Une petite dame trottine jusqu’à la porte close, jette un oeil à la vitrine vide, et repart l’air résigné. Les derniers croissants et galettes à la pomme de la journée ont fait le bonheur d’une cliente toute heureuse de goûter les viennoiseries de cette enseigne installée dans le Richmond District, à San Francisco.
Depuis son ouverture en mars, Arsicault Bakery ne désemplit pas, à la grande satisfaction de son propriétaire, Armando Lacayo, un Français installé depuis vingt-cinq ans aux Etats-Unis. Ce jour-là, il multiplie les allers-retours entre le comptoir et le fournil, pour surveiller une nouvelle fournée de croissants. Il accueille les habitués, renseigne les curieux, court vérifier la cuisson.
Fort de son succès, le boulanger a considérablement augmenté sa production: des 80 viennoiseries des premiers jours, il est rapidement passé à 300, voire 400 le week-end. Et cela ne suffit pas: toute la production est vendue bien avant la fermeture.
Armando cherche donc à embaucher plus de mains pour l’aider au fournil, d’autant qu’il a prévu de diversifier ses produits. “J’ai appris a faire du pain au San Francisco Baking Institute, et je compte bientôt proposer baguettes, pains de campagne et aux noix”, dit-il. Des pâtisseries viendront compléter cette variété de gourmandises: éclairs, mille-feuilles, opéras, tartes au citron…On en salive déjà!
Sur le mur, au-dessus des quelques tables où l’on peut déguster sa viennoiserie et un café, trône une grande photo en noir et blanc, datant de 1907 : elle représente la boulangerie Arsicault, tenue par les arrières-grands-parents puis grands-parents maternels d’Armando, à Corbeil-Essonnes, et qui a fermé à la fin des années 1930.
Un chariot d’époque, autrefois destiné aux livraisons, arbore fièrement le nom de la boulangerie familiale. “J’ai été élevé avec mes grands-parents, et j’ai toujours entendu ma famille commenter la qualité des croissants et du pain”, explique Armando Lacayo. “Il y a vingt ans, j’ai décidé de faire mon propre croissant. Je vivais alors à New York, dans un petit appartement sans climatisation, où il faisait trop chaud… Cette première tentative n’a pas été une réussite !”
Pendant vingt ans, Armando Lacayo travaille comme “portfolio manager” pour une société d’investissement, mais sa passion du croissant ne le lâche pas. “Pour mes collègues de bureau, je fabriquais des croissants qui me valaient toujours des compliments.” Après des années passées à perfectionner sa recette de croissant, Armando Lacayo ne peut résister à l’envie de la partager avec un plus large public, et se décide à ouvrir Arsicault Bakery. “A San Francisco, on aime la bonne nourriture, et je pense proposer de très bons produits, qui satisfont cette exigence de qualité.”
Quand il évoque le croissant idéal, Armando Lacayo se fait presque poète: “Un bon croissant fait appel aux cinq sens.
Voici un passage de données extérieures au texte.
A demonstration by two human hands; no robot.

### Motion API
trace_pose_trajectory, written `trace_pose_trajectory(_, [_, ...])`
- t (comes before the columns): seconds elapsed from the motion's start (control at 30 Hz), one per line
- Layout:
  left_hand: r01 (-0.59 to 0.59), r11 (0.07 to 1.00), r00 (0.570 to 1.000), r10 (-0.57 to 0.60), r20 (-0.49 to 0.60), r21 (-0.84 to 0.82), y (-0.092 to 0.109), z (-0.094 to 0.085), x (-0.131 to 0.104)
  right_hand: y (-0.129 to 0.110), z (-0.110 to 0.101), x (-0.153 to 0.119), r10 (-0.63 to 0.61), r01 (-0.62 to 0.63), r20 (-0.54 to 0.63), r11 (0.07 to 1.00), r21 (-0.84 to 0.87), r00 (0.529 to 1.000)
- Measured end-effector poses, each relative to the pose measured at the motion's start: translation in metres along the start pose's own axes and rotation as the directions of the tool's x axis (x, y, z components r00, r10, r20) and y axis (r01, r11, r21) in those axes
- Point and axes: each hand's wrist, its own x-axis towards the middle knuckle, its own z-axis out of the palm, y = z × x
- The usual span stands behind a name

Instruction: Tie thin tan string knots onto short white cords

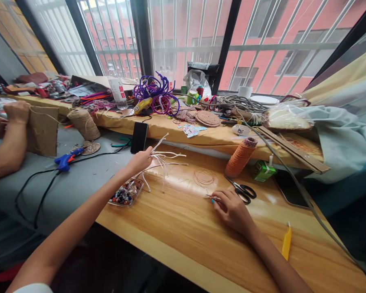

D’abord, on le regarde: il faut qu’il ait une belle forme régulière, que le feuilletage soit bien défini. Ensuite, on le sent: une bonne odeur de beurre et de “bien cuit” grâce à la caramélisation de la farine. Au toucher, le croissant doit avoir une certaine souplesse; pressez-le pour entendre le craquement délicat de la pâte feuilletée. Il ne reste plus qu’à le goûter, tout chaud sorti du four”.
Pour atteindre cette perfection, Armando Lacayo choisit avec soin ses matières premières: de la farine Giusto’s produite à South San Francisco, du lait entier, de la levure, et surtout un beurre dont le taux de matière grasse (83%) est similaire à celui du beurre couramment utilisé en France.
Et pour les pains au chocolat et les cookies, Armando Lacayo utilise du chocolat Valrhona, qui ne se solidifie qu’une heure et demie après la sortie du four, assurant une texture délicieuse, qui fond dans la bouche.